**TASK DIRECTIONS**: From the first line of the listing, copy each line exactly until you have included the line with "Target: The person"; leave out the pictures.

**SOURCE MATERIAL**:
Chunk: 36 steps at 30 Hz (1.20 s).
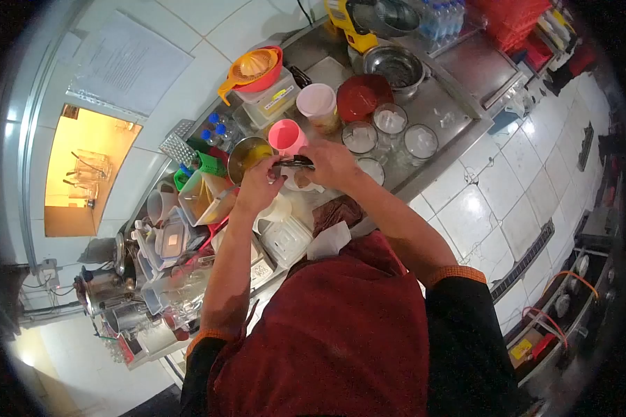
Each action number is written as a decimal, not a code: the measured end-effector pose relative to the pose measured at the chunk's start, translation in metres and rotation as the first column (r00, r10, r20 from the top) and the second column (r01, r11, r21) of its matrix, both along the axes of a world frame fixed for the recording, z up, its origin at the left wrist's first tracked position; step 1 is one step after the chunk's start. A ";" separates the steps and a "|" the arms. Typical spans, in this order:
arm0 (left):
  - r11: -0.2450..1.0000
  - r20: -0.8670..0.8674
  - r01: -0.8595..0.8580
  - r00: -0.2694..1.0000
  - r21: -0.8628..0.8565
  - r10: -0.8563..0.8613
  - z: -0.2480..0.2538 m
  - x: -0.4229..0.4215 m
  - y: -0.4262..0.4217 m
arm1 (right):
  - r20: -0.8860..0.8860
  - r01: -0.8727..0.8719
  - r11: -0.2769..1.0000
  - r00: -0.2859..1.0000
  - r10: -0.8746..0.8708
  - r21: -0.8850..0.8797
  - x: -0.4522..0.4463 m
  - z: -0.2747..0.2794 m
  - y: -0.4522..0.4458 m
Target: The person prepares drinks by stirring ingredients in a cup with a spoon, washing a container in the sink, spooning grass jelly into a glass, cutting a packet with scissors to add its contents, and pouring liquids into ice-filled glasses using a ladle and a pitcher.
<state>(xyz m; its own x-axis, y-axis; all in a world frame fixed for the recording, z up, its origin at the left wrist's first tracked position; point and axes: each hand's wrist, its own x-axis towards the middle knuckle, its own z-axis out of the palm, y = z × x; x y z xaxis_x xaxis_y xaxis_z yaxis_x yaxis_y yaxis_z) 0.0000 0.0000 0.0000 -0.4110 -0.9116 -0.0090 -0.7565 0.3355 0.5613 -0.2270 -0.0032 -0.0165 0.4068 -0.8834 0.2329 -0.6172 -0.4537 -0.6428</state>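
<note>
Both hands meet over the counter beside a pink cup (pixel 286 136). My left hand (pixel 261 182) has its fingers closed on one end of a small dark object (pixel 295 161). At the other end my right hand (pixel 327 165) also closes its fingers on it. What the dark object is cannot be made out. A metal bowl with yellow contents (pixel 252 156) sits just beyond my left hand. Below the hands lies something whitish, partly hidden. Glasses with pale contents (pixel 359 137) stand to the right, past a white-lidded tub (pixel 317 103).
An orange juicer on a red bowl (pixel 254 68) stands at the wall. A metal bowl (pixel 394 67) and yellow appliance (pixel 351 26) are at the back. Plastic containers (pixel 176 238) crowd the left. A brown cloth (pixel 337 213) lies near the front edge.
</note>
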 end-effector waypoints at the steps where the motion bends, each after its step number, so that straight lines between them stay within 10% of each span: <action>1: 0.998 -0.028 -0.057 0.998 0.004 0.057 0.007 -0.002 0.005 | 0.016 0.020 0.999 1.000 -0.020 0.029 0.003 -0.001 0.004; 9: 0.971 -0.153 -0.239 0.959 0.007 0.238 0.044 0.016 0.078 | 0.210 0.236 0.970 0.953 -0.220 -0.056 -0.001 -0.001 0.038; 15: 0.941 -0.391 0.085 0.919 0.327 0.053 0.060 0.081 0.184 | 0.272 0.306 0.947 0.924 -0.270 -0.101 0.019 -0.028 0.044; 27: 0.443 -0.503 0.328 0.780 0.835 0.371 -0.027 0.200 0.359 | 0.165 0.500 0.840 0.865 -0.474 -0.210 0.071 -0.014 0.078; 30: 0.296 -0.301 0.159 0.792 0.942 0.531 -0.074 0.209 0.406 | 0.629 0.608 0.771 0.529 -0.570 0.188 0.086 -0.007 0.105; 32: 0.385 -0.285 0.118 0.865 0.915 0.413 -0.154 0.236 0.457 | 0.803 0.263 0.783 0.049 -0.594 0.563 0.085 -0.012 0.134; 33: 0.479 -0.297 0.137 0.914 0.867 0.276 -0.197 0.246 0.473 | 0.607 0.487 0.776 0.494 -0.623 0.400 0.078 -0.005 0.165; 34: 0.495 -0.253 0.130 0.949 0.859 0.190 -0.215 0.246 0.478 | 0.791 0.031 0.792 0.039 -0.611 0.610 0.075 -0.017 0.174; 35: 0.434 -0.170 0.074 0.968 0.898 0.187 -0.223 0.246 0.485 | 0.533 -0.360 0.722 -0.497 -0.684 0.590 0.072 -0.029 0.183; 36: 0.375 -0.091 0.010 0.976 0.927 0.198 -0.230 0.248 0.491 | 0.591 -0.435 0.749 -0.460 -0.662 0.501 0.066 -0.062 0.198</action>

**ANSWER TO THE PROBLEM**:
Chunk: 36 steps at 30 Hz (1.20 s).
Each action number is written as a decimal, not a code: the measured end-effector pose relative to the pose measured at the chunk's start, translation in metres and rotation as the first column (r00, r10, r20 from the top) and the second column (r01, r11, r21) of its matrix, both along the axes of a world frame fixed for the recording, z up, its origin at the left wrist's first tracked position; step 1 is one step after the chunk's start. A ";" separates the steps and a "|" the arms. Typical spans, in this order:
arm0 (left):
  - r11: -0.2450..1.0000
  - r20: -0.8670..0.8674
  - r01: -0.8595..0.8580
  - r00: -0.2694..1.0000
  - r21: -0.8628..0.8565
  - r10: -0.8563..0.8613
  - z: -0.2480..0.2538 m
  - x: -0.4229..0.4215 m
  - y: -0.4262..0.4217 m
arm1 (right):
  - r20: -0.8860..0.8860
  - r01: -0.8727..0.8719
  - r11: -0.2769..1.0000
  - r00: -0.2859..1.0000
  - r10: -0.8746..0.8708
  - r21: -0.8850..0.8797
  - x: -0.4522..0.4463 m
  - z: -0.2747..0.2794 m
  - y: -0.4522..0.4458 m
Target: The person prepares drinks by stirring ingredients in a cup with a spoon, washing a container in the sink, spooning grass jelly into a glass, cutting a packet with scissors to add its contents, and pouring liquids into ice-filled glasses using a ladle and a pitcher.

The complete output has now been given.